[jira] [Updated] (HIVE-19668) 11.8% of the heap wasted due to duplicate org.antlr.runtime.CommonToken's

Misha Dmitriev (JIRA) Fri, 01 Jun 2018 16:51:36 -0700


     [ 
https://issues.apache.org/jira/browse/HIVE-19668?page=com.atlassian.jira.plugin.system.issuetabpanels:all-tabpanel
 ]


Misha Dmitriev updated HIVE-19668:
----------------------------------
    Description: 
I've recently analyzed a HS2 heap dump, obtained when there was a huge memory 
spike during compilation of some big query. The analysis was done with jxray 
([www.jxray.com).|http://www.jxray.com)./] It turns out that more than 90% of 
the 20G heap was used by data structures associated with query parsing 
({{org.apache.hadoop.hive.ql.parse.QBExpr}}). There are probably multiple 
opportunities for optimizations here. One of them is to stop the code from 
creating duplicate instances of {{org.antlr.runtime.CommonToken}} class. See a 
sample of these objects in the attached image:

!image-2018-05-22-17-41-39-572.png|width=879,height=399!

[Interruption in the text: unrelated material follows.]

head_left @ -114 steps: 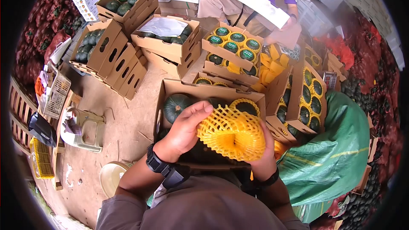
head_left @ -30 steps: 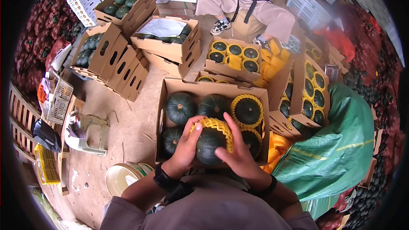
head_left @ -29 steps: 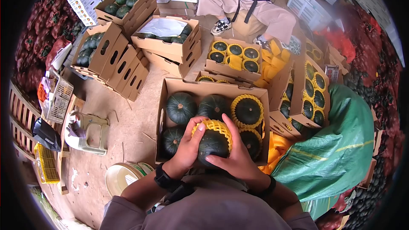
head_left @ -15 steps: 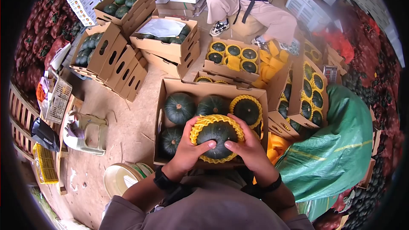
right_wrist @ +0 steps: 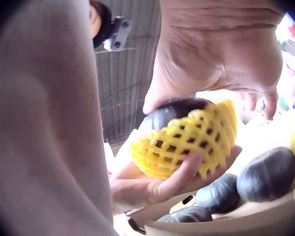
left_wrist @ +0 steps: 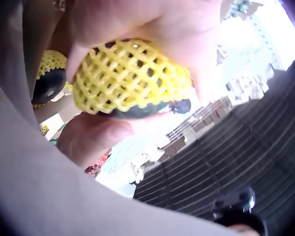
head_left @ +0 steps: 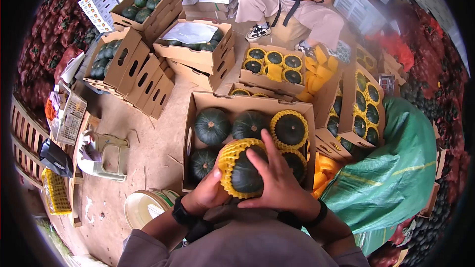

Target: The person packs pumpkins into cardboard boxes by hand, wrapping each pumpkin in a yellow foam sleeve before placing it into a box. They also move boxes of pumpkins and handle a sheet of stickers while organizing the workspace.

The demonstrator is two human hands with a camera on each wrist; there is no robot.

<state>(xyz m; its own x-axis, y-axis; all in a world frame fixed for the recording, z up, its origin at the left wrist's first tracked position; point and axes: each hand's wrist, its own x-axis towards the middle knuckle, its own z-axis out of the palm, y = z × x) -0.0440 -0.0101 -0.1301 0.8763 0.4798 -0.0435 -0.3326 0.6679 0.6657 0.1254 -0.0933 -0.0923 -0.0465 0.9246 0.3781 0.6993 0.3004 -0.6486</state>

Looks like these particular {{CommonToken}} objects are constants, that don't 
change once created. I see some code, e.g. in 
{{org.apache.hadoop.hive.ql.parse.CalcitePlanner}}, where such objects are 
apparently repeatedly created with e.g. {{new 
CommonToken(HiveParser.TOK_INSERT, "TOK_INSERT")}} If these 33 token kinds are 
instead created once and reused, we will save more than 1/10th of the heap in 
this scenario. Plus, since these objects are small but very numerous, getting 
rid of them will remove a gread deal of pressure from the GC.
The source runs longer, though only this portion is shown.